### WORK TO COMPLETE
Retype, word for word, each line between the lines holding "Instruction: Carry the" and "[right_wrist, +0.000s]", inclusive, and leave the rest of the data alone.

### MATERIAL TO PROCESS
* * *

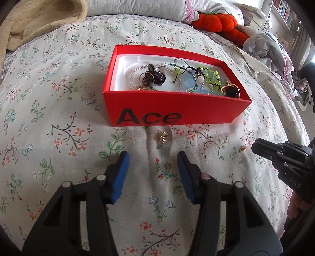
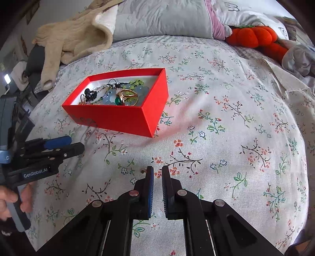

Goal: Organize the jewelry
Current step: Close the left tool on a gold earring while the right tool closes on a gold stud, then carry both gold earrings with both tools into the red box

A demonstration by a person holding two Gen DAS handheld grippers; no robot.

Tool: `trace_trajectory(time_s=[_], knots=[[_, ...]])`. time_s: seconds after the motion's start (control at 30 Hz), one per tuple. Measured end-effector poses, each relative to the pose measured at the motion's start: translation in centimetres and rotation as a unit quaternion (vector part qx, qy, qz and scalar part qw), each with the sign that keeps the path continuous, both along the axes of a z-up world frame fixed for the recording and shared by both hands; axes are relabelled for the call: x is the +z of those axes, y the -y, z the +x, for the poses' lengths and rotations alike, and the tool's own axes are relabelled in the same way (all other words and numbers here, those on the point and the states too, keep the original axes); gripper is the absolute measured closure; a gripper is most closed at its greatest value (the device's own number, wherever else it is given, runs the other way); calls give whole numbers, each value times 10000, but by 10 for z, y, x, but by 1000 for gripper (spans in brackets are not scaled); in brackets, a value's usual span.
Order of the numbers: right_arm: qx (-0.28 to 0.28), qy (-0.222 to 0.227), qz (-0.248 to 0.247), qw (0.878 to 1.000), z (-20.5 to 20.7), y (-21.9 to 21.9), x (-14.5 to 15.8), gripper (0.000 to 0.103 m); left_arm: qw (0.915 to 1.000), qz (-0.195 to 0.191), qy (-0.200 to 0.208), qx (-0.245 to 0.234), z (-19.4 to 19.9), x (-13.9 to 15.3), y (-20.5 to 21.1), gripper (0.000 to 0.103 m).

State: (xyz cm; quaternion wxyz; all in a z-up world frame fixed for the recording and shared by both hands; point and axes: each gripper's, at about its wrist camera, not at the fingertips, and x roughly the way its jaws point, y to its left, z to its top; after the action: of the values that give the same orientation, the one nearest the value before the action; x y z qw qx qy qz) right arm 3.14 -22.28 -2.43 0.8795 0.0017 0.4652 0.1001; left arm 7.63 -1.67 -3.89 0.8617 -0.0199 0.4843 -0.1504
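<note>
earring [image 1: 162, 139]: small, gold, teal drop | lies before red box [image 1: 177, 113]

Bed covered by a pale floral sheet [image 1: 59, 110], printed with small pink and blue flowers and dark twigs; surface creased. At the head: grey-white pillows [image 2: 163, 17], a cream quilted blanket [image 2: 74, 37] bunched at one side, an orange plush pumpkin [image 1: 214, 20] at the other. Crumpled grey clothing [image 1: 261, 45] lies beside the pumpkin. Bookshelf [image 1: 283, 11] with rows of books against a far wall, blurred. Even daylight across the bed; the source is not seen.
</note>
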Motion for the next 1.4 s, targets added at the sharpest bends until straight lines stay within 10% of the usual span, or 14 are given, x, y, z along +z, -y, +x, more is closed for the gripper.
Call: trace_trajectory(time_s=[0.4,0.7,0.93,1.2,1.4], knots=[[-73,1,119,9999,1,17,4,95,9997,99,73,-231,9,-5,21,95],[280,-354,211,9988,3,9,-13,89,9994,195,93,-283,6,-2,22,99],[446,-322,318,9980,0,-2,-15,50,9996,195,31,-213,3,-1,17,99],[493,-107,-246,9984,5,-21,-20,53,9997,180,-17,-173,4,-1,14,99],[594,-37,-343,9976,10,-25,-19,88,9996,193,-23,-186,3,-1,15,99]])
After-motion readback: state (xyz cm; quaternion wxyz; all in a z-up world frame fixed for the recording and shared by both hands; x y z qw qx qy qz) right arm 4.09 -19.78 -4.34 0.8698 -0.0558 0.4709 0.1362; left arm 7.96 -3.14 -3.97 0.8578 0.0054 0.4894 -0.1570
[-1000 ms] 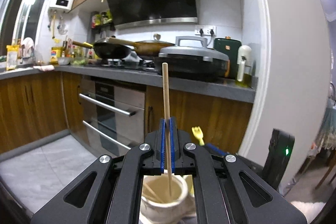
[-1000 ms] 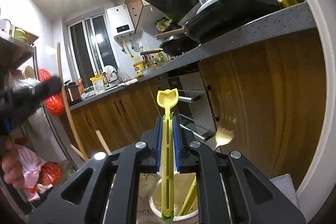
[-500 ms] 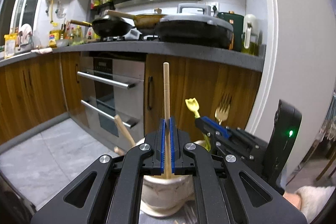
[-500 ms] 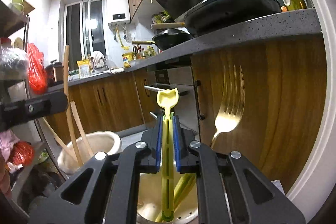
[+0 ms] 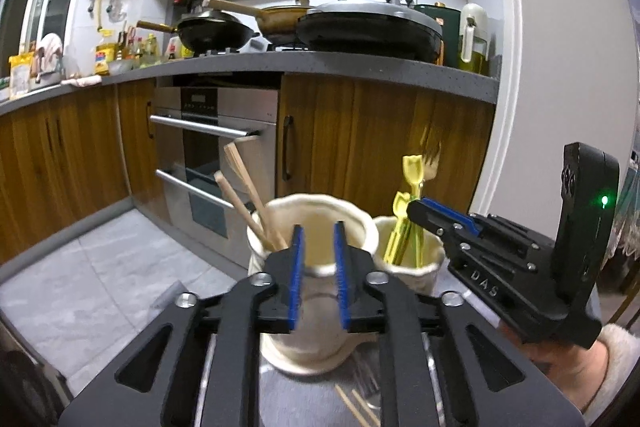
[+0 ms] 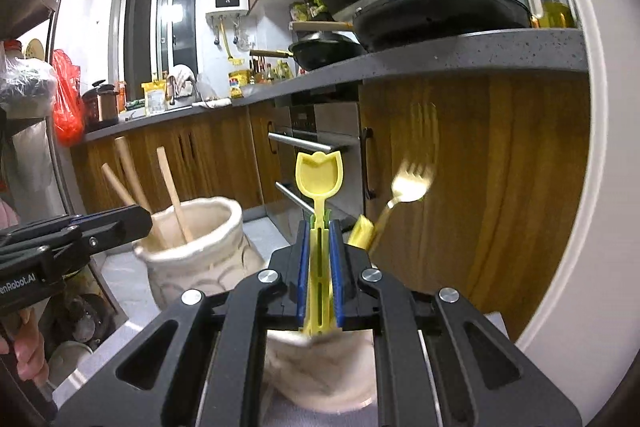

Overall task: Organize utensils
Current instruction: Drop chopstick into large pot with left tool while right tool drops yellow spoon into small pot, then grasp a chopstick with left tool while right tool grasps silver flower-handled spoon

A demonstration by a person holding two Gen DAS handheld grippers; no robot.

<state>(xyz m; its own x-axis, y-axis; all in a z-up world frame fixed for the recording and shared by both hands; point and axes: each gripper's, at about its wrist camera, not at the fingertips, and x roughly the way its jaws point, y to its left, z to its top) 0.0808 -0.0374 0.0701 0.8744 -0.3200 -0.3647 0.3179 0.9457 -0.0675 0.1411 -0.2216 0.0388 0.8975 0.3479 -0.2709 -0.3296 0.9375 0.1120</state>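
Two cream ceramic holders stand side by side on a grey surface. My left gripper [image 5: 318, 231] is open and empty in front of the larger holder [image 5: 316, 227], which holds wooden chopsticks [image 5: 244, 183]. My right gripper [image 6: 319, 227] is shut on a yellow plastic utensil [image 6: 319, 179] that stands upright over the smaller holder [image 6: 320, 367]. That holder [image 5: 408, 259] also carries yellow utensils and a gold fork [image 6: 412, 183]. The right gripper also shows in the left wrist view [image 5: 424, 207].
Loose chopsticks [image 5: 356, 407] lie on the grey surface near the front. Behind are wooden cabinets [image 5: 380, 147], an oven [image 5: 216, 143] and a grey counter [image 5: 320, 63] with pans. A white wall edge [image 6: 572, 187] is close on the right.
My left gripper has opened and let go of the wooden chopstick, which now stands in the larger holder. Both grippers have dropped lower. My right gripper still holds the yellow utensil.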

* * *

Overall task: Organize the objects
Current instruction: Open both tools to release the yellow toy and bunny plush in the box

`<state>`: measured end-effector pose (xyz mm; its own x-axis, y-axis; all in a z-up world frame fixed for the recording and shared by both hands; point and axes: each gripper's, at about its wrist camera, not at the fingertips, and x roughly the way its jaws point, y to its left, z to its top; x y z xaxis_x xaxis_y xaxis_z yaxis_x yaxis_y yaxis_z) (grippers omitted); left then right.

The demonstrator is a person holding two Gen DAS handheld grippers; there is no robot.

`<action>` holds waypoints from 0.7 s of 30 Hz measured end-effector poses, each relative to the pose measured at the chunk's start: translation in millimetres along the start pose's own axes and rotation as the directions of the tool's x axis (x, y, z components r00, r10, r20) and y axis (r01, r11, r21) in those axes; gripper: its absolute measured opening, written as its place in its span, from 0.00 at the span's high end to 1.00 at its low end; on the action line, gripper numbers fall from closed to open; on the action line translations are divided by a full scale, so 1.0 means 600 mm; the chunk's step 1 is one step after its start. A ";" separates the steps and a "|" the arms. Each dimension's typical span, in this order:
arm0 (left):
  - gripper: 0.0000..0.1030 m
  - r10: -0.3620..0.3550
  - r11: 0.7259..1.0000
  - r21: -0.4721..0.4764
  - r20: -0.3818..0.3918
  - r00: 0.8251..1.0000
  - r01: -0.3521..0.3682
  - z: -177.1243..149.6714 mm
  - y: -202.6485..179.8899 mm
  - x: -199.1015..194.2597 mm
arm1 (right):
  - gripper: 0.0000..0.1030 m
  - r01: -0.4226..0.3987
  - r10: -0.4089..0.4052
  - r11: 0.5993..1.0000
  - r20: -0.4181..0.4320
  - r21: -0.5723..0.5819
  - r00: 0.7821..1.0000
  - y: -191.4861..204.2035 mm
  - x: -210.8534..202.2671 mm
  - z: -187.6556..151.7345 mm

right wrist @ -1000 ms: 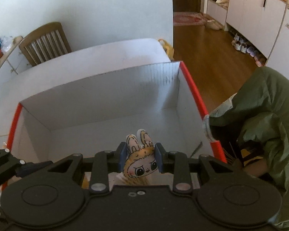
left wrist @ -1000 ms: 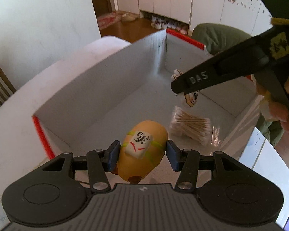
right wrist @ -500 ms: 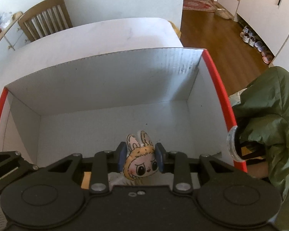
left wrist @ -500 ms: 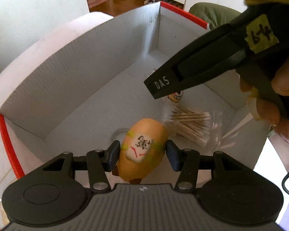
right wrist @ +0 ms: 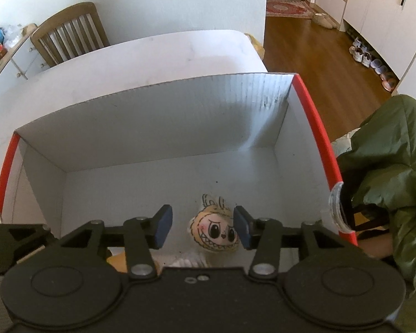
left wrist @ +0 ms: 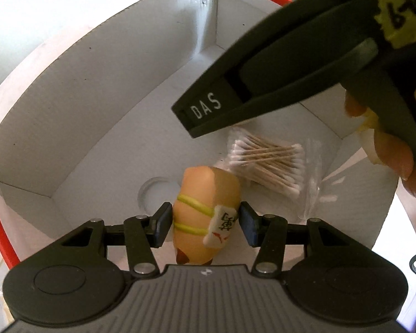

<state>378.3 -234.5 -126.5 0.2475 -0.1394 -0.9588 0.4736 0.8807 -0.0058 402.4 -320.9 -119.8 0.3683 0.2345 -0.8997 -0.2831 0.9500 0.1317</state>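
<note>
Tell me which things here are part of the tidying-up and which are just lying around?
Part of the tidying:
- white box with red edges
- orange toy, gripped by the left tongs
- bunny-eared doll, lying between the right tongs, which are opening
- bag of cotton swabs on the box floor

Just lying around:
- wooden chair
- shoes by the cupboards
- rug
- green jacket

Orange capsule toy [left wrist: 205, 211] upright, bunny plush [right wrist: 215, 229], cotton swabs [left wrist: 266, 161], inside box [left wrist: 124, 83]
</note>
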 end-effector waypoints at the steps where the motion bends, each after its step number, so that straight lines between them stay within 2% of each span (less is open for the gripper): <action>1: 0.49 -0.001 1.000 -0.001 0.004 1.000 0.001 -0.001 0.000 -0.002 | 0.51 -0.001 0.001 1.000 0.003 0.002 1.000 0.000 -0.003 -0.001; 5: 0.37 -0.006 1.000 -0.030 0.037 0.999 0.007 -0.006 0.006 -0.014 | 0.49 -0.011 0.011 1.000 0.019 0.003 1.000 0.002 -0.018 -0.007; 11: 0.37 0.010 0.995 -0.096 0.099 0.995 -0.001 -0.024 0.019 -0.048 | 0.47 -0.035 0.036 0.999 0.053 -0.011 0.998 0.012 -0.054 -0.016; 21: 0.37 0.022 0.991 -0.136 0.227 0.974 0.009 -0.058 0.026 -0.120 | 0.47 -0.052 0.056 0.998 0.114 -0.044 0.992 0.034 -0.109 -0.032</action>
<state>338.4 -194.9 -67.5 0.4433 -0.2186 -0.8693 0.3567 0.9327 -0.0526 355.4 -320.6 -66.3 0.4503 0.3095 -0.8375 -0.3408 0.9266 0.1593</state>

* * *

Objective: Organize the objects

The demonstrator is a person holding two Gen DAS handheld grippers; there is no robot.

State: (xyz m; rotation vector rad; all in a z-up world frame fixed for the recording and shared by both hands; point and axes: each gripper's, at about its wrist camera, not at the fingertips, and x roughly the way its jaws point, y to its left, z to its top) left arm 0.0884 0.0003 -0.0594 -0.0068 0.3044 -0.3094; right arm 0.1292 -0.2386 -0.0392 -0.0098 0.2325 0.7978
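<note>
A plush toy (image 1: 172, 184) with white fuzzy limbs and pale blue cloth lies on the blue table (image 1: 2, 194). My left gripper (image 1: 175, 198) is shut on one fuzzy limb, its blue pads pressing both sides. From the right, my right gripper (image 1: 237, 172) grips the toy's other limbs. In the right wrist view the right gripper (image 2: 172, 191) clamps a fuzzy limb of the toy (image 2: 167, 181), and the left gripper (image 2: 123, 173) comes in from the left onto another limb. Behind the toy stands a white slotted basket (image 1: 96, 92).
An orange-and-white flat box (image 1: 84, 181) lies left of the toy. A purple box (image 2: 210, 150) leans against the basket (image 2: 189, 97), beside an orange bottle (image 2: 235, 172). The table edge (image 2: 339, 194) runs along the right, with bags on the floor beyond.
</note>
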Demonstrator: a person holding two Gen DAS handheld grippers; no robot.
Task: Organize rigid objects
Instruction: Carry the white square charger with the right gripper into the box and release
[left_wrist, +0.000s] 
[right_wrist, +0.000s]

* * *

### TASK SOLUTION
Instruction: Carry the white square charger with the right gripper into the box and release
[left_wrist, +0.000s] 
[right_wrist, +0.000s]

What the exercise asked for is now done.